L13. Thoracic Walls Anatomy Flashcards Preview

02. Cardiovascular > L13. Thoracic Walls Anatomy > Flashcards

Flashcards in L13. Thoracic Walls Anatomy Deck (31):

Define the borders of the breast

Horizontally between the lateral borders of the sternum and the mix axillary line.
Vertically between the level of second rib and the sixth rib
It is often divided into quadrants


Where in the breast do most carcinomas occur?

The upper lateral quadrants have an axillary tail of glandular tissue. The more glandular tissue present, the higher the risk of carcinoma development = suprolateral extension


What muscle do the breasts lie on?

The majority of the breast lies atop the pectoralis major muscle. Some part of the breast (up to 1/3) lies on the serratus anterior muscle


Where is and what function does the retromammary space/bursa play?

lies between the muscle and the actual glandular tissue of the breast. It is a small space for breast implants and allows for the breasts to move.


With what does the breast share its supply & drainage?

Shares supply with the thoracic cage and the upper limb:
Laterally = axillary artery and vein (shared with upper limb)
Medially = internal thoracic artery and vein into the azygous system


What lymph nodes drain the breasts?

Draining to the axillary lymph nodes and the intercostal lymph nodes and the parasternal nodes


What are the main components of the anterior cage (3)?

The ribs, the sternum and manubrium and costal cartilage


Classify the ribs

Ribs 1-7: True ribs articulating with costal cartilage onto the sternum
Ribs 8-10: false ribs which have costal cartilage articulating with the costal cartilage of the rib above (costal margin)
Ribs 11 and 12: floating ribs with costal cartilages that do not articulate at all


What are the main components of the posterior cage? (3)?

Ribs, vertebrae and associated IV discs


Describe the typical rib? (6) Define their articulations and/or functions

1. Head with 2 facets: form the costovertebral joints on two consecutive vertebral bodies
2. Neck
3. Tubercle with medial facet that articulates with the transverse process and a lateral that forms a ligament attachment site
4. Shaft or body
5. Costal groove
6. Sternal Edge which contains a groove for costal cartilage


Where to the neurovascular structures lie in the rib?

Through the costal groove: the internal aspect of the inferior costal groove


What are the main characteristics of the thoracic vertebra? (3)

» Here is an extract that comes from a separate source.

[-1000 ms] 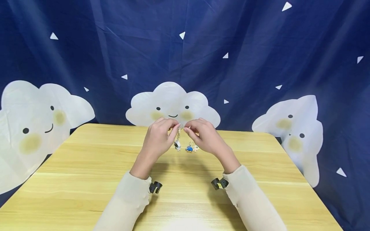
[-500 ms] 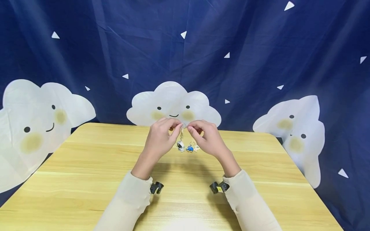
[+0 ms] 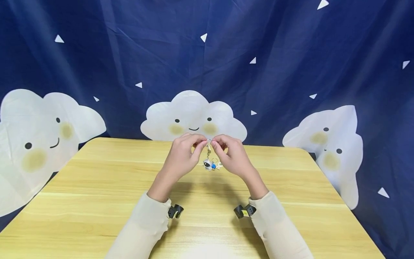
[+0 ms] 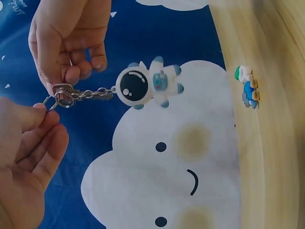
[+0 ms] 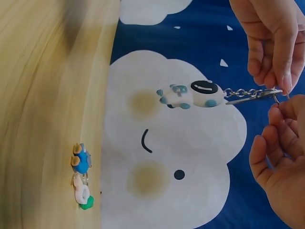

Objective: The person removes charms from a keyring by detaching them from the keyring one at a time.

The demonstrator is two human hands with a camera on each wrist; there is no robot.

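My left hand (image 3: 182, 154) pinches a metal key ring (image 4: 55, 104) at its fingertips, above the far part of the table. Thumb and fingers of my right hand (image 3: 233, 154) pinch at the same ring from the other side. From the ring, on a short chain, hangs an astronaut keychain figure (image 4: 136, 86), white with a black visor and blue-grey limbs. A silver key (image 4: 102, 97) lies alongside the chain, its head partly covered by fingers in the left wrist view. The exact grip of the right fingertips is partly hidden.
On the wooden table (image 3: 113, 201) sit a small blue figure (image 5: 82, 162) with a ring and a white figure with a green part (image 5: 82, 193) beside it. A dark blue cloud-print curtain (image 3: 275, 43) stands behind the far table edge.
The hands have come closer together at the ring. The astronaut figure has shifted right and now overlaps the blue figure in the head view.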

1. Long, almost vertical spinous processes
2. Costal facets on the body
3. Long transverse processes with facets


Where do the ribs articulate to the vertebrae? What are the joints called?

The heads of the rib articulate with the superior and inferior posteriolateral joints forming the costovertebral joints.

The tubercle has a medial facet articulating with the transverse process in the costotransversal joints.


What are the ligaments that form the joints between ribs and vertebrae?

Costovertebral ligament (radial ligament)

Costotransversal ligament


What structures enclose the superior and inferior aspects of the cage?

Inferiorly: diaphragm
Superiorly: the supralateral membrane (discontinuous due to the clavical)


What major functions does the diaphragm play? (2)

Respiratory muscle (inspiration)
and physically and functionally separates the contents of the thorax from the abdomen.


What are the origins of the diaphragm? (4) inferiorly
What is the insertion of the diaphragm?

Xyphoid process anteriorly
Costal margin
Arcuate ligaments of the quadratus lumborum (laterally) and the psoas major (medially)
Tips of the floating ribs

Inserts into a club shaped central tendon


What are the crura and where do they extend?

Inferior extensions of the diaphragm on the posterior wall. The left extends down to the level of L1 while the right down to L1,2,3


What nerve supplies the diaphragm?

The phrenic nerve (from C3,4,5)


What are the hiatuses of the diaphragm and where are they? (3)

IVC passes through the caval orifice at the level of T8 to the right of the midline (Through the central tendon)

The oesoephagus at the level of T10 through a muscular part of the diaphragm through the left of midline

The aorta through T12 behind the diaphragm (between the crura)


How many layers of muscle are there and what are their names?

External intercostals
Internal intercostals
Innermost intercostals


How do the muscle fibre orientations and expansion affect respiration?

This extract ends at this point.